Por ROBERTO SCHWARZ*
Comentário sobre o filme de Eduardo Coutinho.
Como tudo que é notável, o interesse de Cabra marcado para morrer é difícil de classificar. O filme é uma vitória da fidelidade política, e por isto emociona muito.
O projeto inicial, anterior a 1964, era de filmar o assassinato de um líder camponês paraibano, de nome João Pedro, ocorrido recentemente. Os atores seriam os seus companheiros de trabalho e luta, entre os quais a sua mulher, e o local seria o do próprio crime. O golpe militar interrompeu a filmagem e dispersou a equipe, enquanto as latas com a parte já realizada do filme sumiam no rebuliço da fuga.
O cineasta entretanto não esqueceu o projeto, nem renunciou a ele. Logo que possível, quer dizer, muitos anos depois, buscou o material desaparecido. De posse dele procurou os atores, que a repressão e quase dois decênios haviam espalhado. Mostrou as fitas antigas, de que eles eram as figuras, e filmou as suas reações atuais a respeito, em que de uma forma ou outra aparecem os efeitos da ditadura e a continuidade da vida popular. O conjunto, a que se acrescentaram matéria documentária e explicações, e que traz embutido um hiato de vinte anos, formaria a obra. O diretor, Eduardo Coutinho, retomava o seu trabalho, bem como as suas alianças de classe, transformando o tempo decorrido em força artística e matéria de reflexão.

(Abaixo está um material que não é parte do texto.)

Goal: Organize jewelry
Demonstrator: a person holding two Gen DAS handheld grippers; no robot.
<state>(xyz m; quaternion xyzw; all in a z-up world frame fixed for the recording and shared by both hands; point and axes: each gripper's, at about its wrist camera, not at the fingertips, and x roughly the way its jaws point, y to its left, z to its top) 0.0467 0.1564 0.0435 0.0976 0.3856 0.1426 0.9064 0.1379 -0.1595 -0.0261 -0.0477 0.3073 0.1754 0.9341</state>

Neste ponto o cineasta se parece à sua atriz e figura principal, a militante camponesa que soube desaparecer, sobreviver à repressão, e reaparecer. A emoção aliás nasce deste paralelo: o filme interrompido, que se completa contra ventos e marés, de certa forma coincide com a mulher de fibra que, depois de comer o pão que o diabo amassou, reencontra a família, reassume o nome verdadeiro e reafirma a sua convicção. A constância triunfa sobre a opressão e o esquecimento. Metaforicamente, a heroína enfim reconhecida e o filme enfim realizado restabelecem a continuidade com o movimento popular anterior a 64, e desmentem a eternidade da ditadura, que não será o capítulo final. Ou ainda, o cinema engajado e a luta popular reemergem juntos.
Ora, nada é mais comovente que reatar um fio rompido, completar um projeto truncado, reaver uma identidade perdida, resistir ao terror e lhe sobreviver. São anseios básicos da imaginação, e também paradigmas explorados pela ficção sentimental. Se Cabra marcado não fosse mais que isto, seria um dramalhão. Sem menosprezar o valor político da fidelidade, que existe, e ao qual o filme deve a extraordinária simpatia, além da própria existência, vamos reconhecer que a sua qualidade é mais complexa.
Acontece que os fiéis, quando se reencontram depois da provação, não são os mesmos do começo. Esta mudança, que está inscrita em bruto na matéria documentária do filme, é sua densidade e seu testemunho histórico. Por causa dela as imagens pedem para ser vistas muitas vezes, inesgotáveis como a própria realidade. Sob as aparências do reencontro o que existe são os enigmas da situação nova, e os da antiga, que pedem reconsideração.
A ideia do primeiro filme nasce durante uma viagem da UNE volante ao Nordeste, em 1962, no quadro dos CPC e MPC, e traz a riqueza daquele momento extraordinário. Sob o signo da renovação cultural, aliavam-se a disponibilidade dos estudantes e as formas mais dramáticas da luta de classes, que no Brasil, devido à herança escravista, costumavam e costumam se travar fora do alcance da opinião pública. Dadas as características do populismo na época de Jango, a aliança tinha vago patrocínio oficial, e parecia nadar a favor da corrente.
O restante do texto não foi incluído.